▸ SOURCE DATA
——————————

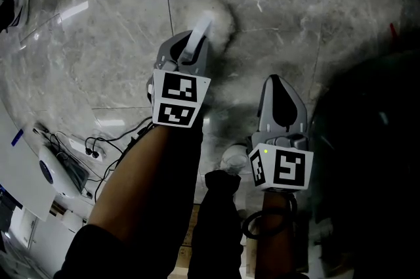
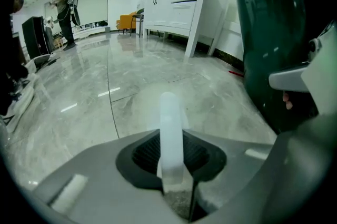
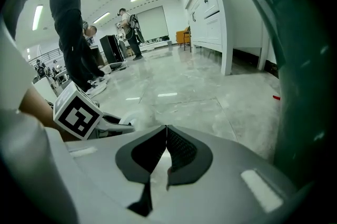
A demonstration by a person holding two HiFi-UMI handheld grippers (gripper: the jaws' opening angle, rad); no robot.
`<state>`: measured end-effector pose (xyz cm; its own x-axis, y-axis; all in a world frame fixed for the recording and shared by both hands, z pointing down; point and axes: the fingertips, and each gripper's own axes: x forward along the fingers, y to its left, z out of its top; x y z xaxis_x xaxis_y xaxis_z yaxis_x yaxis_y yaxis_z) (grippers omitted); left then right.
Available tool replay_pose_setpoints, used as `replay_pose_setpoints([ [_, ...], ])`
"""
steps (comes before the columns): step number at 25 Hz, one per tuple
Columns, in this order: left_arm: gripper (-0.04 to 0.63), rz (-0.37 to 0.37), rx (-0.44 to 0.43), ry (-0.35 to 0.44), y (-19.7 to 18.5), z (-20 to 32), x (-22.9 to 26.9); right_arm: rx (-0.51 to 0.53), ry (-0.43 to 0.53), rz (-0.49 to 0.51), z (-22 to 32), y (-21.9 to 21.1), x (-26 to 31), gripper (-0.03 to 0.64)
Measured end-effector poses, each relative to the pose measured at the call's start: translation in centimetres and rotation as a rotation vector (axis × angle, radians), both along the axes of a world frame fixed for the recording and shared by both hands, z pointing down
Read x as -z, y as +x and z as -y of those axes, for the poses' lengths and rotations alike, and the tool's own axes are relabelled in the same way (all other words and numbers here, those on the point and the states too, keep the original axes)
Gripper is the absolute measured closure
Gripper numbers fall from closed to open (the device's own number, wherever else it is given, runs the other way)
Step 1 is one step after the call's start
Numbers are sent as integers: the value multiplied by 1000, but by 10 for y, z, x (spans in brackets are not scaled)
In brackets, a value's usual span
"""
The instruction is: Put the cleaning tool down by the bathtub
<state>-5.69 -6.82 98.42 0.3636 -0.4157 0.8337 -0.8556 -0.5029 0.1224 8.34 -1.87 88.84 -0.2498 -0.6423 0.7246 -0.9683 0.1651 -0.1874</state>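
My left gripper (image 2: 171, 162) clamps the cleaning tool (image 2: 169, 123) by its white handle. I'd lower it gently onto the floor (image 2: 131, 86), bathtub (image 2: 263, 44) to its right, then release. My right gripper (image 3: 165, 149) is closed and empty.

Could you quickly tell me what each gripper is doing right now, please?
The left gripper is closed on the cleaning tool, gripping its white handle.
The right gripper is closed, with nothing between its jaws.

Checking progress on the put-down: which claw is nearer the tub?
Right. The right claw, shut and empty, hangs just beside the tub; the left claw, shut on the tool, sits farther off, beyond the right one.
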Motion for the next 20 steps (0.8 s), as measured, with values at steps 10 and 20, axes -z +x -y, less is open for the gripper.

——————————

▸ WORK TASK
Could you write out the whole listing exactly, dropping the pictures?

▸ ANSWER FOR THE TASK
A demonstration by a person holding two HiFi-UMI handheld grippers (gripper: the jaws' opening angle, rad); no robot.
`<state>`: measured end-effector pose (xyz cm; its own x-axis, y-axis; all in a world frame fixed for the recording and shared by both hands, z pointing down; point and axes: the fingertips, and each gripper's own axes: x forward along the fingers, y to its left, z out of its top; x y z xaxis_x xaxis_y xaxis_z yaxis_x yaxis_y yaxis_z) (grippers omitted); left then right.
Available tool replay_pose_setpoints, used as `replay_pose_setpoints([ [_, ...], ])`
"""
steps (comes before the columns): step number at 25 Hz, one per tuple
Columns, in this order: left_arm: gripper (-0.04 to 0.63), rz (-0.37 to 0.37), rx (-0.44 to 0.43), ry (-0.35 to 0.44), y (-19.7 to 18.5), z (-20 to 32), x (-22.9 to 26.9); right_arm: rx (-0.51 to 0.53), ry (-0.43 to 0.53), rz (-0.49 to 0.51), z (-22 to 32), y (-21.9 to 21.1), x (-26 to 31), gripper (-0.03 to 0.64)
Measured end-effector poses, each relative to the pose measured at the call's start: translation in centimetres and rotation as a rotation vector (axis × angle, radians), both along the axes of a world frame fixed for the recording and shared by both hands, z pointing down
Read x as -z, y as +x and z as -y of those axes, for the poses' lengths and rotations alike, and the tool's own axes are relabelled in the same way (all other words and numbers here, those on the point and the states too, keep the original axes)
Gripper is the absolute measured closure
Gripper numbers fall from closed to open (the device's own number, wherever else it is given, runs the other way)
Step 1 is one step after the call's start
Numbers are sent as integers: the value multiplied by 1000, but by 10 for y, z, x (spans in brackets are not scaled)
In brackets, a value's usual span
"""
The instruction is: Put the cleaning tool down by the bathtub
<state>-5.69 -6.82 98.42 0.3636 -0.4157 0.8337 -0.8556 -0.5029 0.1224 8.34 -1.87 88.84 -0.2498 -0.6423 0.7246 -0.9683 0.1651 -0.1874</state>
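My left gripper (image 2: 171, 162) clamps the cleaning tool (image 2: 169, 123) by its white handle. I'd lower it gently onto the floor (image 2: 131, 86), bathtub (image 2: 263, 44) to its right, then release. My right gripper (image 3: 165, 149) is closed and empty.

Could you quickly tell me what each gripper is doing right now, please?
The left gripper is closed on the cleaning tool, gripping its white handle.
The right gripper is closed, with nothing between its jaws.

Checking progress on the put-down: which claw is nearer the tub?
Right. The right claw, shut and empty, hangs just beside the tub; the left claw, shut on the tool, sits farther off, beyond the right one.
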Motion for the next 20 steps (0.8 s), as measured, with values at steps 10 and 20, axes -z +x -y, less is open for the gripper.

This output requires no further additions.